PROBLEM DESCRIPTION
Spot each line in the records below where the word "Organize" occurs, then copy it.

++++ GIVEN DATA ++++

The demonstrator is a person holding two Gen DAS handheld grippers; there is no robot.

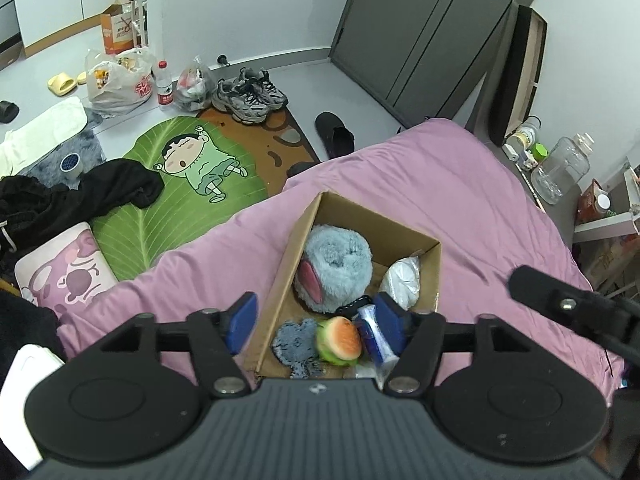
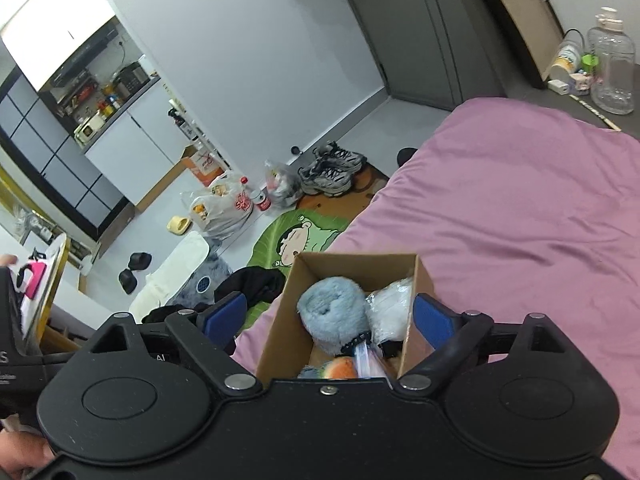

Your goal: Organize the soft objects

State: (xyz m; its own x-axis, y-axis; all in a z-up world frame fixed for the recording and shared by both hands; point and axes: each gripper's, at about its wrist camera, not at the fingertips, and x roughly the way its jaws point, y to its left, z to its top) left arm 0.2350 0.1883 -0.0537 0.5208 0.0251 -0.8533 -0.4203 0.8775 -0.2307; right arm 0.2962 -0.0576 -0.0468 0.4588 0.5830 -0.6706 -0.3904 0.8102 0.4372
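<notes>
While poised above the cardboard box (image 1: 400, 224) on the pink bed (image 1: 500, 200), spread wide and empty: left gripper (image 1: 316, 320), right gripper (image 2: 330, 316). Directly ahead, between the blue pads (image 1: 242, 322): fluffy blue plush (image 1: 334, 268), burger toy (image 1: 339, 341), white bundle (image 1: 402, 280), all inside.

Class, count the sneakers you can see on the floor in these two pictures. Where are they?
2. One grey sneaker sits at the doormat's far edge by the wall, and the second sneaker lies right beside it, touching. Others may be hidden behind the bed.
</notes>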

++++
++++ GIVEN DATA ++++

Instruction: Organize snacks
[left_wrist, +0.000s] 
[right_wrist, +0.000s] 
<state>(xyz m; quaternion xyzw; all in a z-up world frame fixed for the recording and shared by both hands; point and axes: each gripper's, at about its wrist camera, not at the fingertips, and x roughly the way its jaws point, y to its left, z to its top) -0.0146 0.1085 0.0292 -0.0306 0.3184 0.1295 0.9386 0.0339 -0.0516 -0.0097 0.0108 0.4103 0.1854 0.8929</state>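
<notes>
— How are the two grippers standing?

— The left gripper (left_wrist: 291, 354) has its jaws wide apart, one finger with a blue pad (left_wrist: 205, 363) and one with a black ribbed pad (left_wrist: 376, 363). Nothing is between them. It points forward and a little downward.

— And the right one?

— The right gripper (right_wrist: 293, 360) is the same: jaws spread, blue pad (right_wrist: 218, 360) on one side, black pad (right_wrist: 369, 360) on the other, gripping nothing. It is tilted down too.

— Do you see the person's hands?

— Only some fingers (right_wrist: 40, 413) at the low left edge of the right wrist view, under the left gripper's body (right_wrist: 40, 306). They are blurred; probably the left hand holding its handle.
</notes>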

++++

RESULT
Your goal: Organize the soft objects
Instruction: Organize snacks

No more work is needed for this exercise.